Regardless of the use of adjuvant radiotherapy, intralesional resection was associated with a high rate of LR, as described in a number of previous publications. In this study, we identified that the LR rate in patients with a clear but close margin below 1.5 mm was worse (61%) than that of intralesional margins (50%) without adjuvant radiotherapy. However, the LR decreased to 14% in patients with a clear but close (< 1.5 mm) margin when adjuvant radiotherapy was administered. These data indicated that the risk of local failure with narrow margins (< 1.5 mm) may be salvaged by adjuvant radiotherapy. Although we identified no LR in patients with a margin over 1.5 mm, we cannot determine the necessity of adjuvant radiotherapy for them because of the limited numbers and follow-up periods. Considering the possible presence of a micro-satellite lesion and the reported LR rate even in the patients with a wide margin over 1.5 mm [41, 42], adjuvant radiotherapy could be effective regardless of the margin extent.

In the era of multidisciplinary treatment for sarcomas, we face the limitation in risk assessment only by the single clinicopathological factor. A recent study has demonstrated that more precise risk stratification is achieved by combining two prognostic factors in patients with osteosarcoma. The best predictor of LR was the combination of a resection margin of ≤ 2 mm and a chemotherapy response of < 90% necrosis compared with a single factor of either resection margin or response to chemotherapy [29]. In this study, clear stratification in LR was possible using the combined factor of margin in millimetres and adjuvant radiotherapy, which was impossible only by the surgical margin. This was attributed to not a small number of patients with clear but close margin below 1.5 mm, indicating the importance of risk stratification with the use of adjuvant radiotherapy among these patients. Collectively, the combination of the key therapeutic factors could provide more precise information for the prognostic prediction and help in the decision-making of further treatment.

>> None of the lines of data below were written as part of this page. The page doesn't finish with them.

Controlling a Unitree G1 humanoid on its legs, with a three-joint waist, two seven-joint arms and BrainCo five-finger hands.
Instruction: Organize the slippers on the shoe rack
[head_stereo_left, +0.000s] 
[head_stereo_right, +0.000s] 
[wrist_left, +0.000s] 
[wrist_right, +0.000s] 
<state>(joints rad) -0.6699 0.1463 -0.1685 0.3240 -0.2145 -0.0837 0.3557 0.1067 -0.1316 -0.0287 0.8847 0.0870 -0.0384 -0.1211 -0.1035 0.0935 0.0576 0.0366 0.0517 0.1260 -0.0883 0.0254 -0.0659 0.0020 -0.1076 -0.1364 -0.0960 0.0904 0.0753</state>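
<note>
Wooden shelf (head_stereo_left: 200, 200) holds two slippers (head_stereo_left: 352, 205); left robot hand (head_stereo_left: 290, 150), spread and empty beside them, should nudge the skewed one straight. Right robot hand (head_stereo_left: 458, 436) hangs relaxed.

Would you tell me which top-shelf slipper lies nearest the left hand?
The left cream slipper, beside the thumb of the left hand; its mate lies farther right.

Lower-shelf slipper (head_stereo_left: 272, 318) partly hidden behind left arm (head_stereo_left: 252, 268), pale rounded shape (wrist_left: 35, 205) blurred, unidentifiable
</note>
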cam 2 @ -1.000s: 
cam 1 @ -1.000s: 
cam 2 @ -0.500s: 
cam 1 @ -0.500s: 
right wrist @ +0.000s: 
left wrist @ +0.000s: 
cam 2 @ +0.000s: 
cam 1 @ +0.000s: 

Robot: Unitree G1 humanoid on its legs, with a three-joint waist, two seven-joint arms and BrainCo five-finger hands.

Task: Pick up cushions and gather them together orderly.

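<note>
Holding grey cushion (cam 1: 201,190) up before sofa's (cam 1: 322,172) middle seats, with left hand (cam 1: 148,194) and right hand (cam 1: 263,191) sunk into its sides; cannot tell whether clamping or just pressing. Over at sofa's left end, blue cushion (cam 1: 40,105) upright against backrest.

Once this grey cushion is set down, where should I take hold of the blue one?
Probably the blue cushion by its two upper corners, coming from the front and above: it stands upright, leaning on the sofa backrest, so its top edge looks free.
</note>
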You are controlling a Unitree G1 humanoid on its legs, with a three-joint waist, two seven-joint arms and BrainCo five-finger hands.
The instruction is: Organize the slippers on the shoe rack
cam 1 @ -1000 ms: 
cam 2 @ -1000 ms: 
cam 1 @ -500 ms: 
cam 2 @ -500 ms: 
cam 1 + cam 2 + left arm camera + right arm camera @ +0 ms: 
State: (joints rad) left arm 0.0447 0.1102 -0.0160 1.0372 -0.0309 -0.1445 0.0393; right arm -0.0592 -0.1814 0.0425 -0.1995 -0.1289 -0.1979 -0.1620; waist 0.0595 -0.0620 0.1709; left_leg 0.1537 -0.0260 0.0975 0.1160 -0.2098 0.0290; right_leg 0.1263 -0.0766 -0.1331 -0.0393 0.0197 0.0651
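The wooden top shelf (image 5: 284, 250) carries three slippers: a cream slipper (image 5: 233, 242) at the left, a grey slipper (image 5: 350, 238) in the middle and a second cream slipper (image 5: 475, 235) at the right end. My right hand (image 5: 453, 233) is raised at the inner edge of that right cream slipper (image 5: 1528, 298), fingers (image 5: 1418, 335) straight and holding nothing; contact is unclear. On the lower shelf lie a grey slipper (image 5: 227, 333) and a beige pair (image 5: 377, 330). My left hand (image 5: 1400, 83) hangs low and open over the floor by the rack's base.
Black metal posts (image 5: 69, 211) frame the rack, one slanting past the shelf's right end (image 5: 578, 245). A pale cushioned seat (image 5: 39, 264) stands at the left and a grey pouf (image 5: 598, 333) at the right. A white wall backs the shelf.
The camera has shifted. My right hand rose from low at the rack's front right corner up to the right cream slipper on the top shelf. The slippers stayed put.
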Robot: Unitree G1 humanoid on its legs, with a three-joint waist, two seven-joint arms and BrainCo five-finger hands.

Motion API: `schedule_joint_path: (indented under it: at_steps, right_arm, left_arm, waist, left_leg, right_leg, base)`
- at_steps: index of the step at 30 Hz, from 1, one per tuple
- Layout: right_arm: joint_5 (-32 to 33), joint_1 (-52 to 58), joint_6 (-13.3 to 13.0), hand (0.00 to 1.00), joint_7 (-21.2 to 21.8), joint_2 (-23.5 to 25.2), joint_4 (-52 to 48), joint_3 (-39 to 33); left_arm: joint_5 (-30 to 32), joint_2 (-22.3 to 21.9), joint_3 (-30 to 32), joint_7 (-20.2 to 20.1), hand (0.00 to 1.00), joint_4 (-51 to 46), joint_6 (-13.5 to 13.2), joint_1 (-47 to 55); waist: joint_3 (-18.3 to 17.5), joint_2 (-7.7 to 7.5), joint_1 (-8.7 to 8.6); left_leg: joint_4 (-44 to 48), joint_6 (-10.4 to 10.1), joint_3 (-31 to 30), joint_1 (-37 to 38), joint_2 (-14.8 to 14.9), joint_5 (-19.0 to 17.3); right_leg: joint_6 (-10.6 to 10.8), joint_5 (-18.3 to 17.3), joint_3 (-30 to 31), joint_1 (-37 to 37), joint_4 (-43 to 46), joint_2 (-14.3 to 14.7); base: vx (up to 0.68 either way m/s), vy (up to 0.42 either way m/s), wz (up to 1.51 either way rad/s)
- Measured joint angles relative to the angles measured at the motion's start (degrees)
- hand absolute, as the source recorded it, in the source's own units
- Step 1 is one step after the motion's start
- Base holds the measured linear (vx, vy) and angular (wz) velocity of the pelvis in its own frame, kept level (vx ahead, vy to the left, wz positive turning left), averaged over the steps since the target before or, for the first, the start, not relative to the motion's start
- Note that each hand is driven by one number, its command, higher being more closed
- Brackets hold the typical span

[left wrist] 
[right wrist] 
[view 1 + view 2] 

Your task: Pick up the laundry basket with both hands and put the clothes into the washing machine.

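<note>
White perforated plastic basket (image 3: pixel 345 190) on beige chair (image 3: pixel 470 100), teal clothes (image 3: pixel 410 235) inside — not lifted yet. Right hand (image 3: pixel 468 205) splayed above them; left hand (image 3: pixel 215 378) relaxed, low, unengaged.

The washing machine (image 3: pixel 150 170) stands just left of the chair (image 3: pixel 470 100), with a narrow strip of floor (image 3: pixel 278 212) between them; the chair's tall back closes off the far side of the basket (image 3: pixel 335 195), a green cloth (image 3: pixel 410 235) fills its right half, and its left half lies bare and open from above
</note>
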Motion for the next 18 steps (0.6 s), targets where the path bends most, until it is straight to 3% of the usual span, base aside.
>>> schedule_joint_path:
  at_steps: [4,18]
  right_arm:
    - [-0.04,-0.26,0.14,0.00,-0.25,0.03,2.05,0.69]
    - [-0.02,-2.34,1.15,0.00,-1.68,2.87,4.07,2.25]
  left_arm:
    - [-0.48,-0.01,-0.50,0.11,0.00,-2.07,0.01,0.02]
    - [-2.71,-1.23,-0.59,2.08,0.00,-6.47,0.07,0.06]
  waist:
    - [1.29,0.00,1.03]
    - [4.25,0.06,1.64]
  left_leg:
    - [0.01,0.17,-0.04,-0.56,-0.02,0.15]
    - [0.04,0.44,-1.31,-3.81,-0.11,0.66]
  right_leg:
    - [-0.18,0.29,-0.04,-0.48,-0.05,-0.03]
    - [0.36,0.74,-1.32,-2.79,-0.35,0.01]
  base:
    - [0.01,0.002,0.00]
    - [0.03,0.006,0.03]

We acknowledge several limitations of this study. First, data on the quality of surgical margin were not available but further analysis considering margin quantity would provide a more accurate prognostic indicator. If the margin quality could be predicted prior to resection, particularly when the resection may require close dissection or even the excision of nearby vital structures, it may be possible to give more accurate information for preoperative planning. Second, the follow-up periods in patients with adjuvant radiotherapy, especially with proton radiotherapy, were relatively short, despite no statistical difference among them. Longer follow-up for them would further determine the efficacy of postoperative photon/proton radiotherapy. Third, this study was retrospective in nature and was based on the records of the patients at a single institution. Further well-designed, retrospective studies with a larger cohort would be useful for decision-making of treatment. Despite these limitations, we believe that our analyses, which first demonstrate the role of margin in millimetres in combination with the use of adjuvant radiotherapy, provide more precise oncological prediction and help physicians and patients in making informed decisions of treatments and follow-ups.

In summary, the present study identified the lowest risk of local failure in tumour resection with ≥ 1.5 mm margin and adjuvant photon/proton radiotherapy for sacral chordoma. In patients with clear margin but narrower than 1.5 mm, risk of LR is as high as those with the intralesional margin unless adjuvant radiotherapy is performed. Although longer follow-up is required, early results demonstrated the excellent local control by adjuvant proton radiotherapy.